Jose found his fit, both with Baltimore and, soon thereafter, with Ramona Perez, a girl from Sirves he met on a return visit to Spain. The couple dated, fell in love, married, and had their first daughter, Ines, while living in Spain. The young family returned to Baltimore when their first-born was five months old.
For a time, Jose found work at the renowned Tio Pepe’s restaurant in the city. Later, he was employed by a pizzeria at the old Golden Ring Mall. Living in Highlandtown, the family grew with the addition of Josefa and Eva, and Jose began to take jobs in the construction industry, working as a mason with bold materials such as marble. Ramona, meanwhile, began working as a factory seamstress, though soon she also began fashioning her own dress-making business.

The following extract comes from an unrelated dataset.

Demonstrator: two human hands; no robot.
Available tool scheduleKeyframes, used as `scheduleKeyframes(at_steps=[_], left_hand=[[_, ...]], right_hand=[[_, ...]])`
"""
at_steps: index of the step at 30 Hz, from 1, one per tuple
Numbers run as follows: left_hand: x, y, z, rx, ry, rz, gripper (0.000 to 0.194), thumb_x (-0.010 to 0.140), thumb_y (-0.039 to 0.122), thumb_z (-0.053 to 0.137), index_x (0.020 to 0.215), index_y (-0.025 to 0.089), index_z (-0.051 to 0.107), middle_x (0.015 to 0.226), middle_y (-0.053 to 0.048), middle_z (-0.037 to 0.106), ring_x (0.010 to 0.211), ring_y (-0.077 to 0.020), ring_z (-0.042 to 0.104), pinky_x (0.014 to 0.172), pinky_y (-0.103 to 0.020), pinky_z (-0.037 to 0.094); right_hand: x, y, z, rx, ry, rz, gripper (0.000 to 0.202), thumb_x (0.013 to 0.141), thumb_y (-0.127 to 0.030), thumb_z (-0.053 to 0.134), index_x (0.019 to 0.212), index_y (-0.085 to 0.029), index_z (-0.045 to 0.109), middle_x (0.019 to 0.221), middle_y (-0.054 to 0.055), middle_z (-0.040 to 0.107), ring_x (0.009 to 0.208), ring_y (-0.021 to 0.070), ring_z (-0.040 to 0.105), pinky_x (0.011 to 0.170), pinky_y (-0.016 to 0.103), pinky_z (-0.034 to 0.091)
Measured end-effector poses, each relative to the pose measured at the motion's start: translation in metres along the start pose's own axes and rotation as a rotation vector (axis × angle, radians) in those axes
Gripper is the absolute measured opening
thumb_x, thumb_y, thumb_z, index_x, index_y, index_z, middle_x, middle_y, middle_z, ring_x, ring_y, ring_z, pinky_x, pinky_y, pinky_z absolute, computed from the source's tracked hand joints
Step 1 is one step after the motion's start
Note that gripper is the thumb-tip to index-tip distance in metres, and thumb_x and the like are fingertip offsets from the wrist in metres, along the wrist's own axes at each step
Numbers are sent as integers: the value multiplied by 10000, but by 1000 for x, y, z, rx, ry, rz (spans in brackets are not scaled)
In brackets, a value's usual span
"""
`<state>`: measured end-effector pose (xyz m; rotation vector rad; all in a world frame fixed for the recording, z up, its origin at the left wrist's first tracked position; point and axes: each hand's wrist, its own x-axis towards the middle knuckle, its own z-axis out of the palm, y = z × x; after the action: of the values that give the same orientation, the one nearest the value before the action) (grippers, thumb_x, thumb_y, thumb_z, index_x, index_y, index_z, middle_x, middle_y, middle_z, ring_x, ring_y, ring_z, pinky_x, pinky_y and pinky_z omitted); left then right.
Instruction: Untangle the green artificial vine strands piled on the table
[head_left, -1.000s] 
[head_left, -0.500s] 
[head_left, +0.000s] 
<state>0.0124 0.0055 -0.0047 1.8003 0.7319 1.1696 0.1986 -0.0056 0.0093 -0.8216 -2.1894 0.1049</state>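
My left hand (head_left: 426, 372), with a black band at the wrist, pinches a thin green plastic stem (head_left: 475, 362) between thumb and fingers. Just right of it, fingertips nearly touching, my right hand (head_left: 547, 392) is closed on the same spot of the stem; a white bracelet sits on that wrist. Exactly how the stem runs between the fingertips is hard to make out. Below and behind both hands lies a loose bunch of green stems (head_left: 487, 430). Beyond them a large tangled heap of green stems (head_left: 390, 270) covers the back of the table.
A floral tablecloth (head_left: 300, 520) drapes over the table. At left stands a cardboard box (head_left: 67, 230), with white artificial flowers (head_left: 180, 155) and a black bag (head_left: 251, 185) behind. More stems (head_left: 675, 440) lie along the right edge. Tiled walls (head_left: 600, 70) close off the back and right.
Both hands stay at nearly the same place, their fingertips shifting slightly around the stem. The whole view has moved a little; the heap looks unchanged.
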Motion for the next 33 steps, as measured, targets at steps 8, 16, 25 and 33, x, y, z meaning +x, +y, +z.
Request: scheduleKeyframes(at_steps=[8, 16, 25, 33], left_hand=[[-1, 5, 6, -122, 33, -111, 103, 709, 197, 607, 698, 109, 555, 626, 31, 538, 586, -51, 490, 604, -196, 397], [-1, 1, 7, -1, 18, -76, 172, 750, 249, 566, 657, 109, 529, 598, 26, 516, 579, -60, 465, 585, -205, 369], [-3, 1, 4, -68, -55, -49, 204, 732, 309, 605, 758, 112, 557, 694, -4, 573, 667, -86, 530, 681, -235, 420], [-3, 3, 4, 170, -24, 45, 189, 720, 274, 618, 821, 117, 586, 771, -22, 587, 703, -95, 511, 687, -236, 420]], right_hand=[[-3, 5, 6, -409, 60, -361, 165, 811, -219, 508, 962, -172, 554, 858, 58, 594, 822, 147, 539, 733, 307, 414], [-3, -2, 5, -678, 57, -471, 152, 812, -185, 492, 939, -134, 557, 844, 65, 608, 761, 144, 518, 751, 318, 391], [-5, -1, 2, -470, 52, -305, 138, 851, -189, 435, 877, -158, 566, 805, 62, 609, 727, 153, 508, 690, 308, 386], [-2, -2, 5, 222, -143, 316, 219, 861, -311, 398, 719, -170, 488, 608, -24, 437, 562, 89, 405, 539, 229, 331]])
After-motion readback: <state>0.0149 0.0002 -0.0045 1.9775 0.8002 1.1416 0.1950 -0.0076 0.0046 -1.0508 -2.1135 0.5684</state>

As the sisters grew, Ramona Fernandez turned her dress-making business into “this little alterations empire,” Ines says, creating prom dresses or wedding dresses for women throughout the Baltimore region. “Most of my friends’ prom dresses were ‘Ramona Originals,’ as we called them,” Ines says.

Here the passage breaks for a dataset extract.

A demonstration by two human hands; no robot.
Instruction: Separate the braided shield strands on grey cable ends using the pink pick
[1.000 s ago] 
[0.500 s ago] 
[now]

Adds Eva, “The kids knew our house. Our house stuck out; there was marble everywhere. There were marble columns, marble tiles. There was even a marble sculpture our dad made of our dog, Oscar, that he put outside. It’s still there, too. For us, (growing up) was either a piece of marble or a dress.”
The sisters, meanwhile, attended St. Elizabeth’s of Hungary Catholic School near Patterson Park, reflecting the family’s faith. But as they approached high school, the family faced a choice: The girls would have to attend either a city public school or a pricey parochial high school. Their decision: They would move to Baltimore County, to Perry Hall, there to take advantage of the excellent public schools. At 15, Ines became a Perry Hall High School Gator, with her sisters not far behind.
The three sisters still didn’t know what the future held, however. One by one, they began their post-secondary careers at CCBC in Essex, unsure about what direction to head. As the eldest, Ines eventually enrolled at Towson University, but her plans were still unsure. It wasn’t until a professor announced an opening for a long-term Spanish substitute teacher at Ridgely Middle School that life began to come into focus. Ines applied for the job and got it.
“It was like a light switch for me,” she says. “Being in the classroom and seeing these kids, and then seeing all these little light bulbs of their own go off. That was it. I said, ‘Nope, I know what I want to do now. I want to be a Spanish teacher. That did it for me.” Finishing her studies, she started at Gen. John Stricker Middle in Dundalk, followed by stints at Sparrows Point High, Chesapeake High, and Cockeysville Middle before finally coming to Stemmers.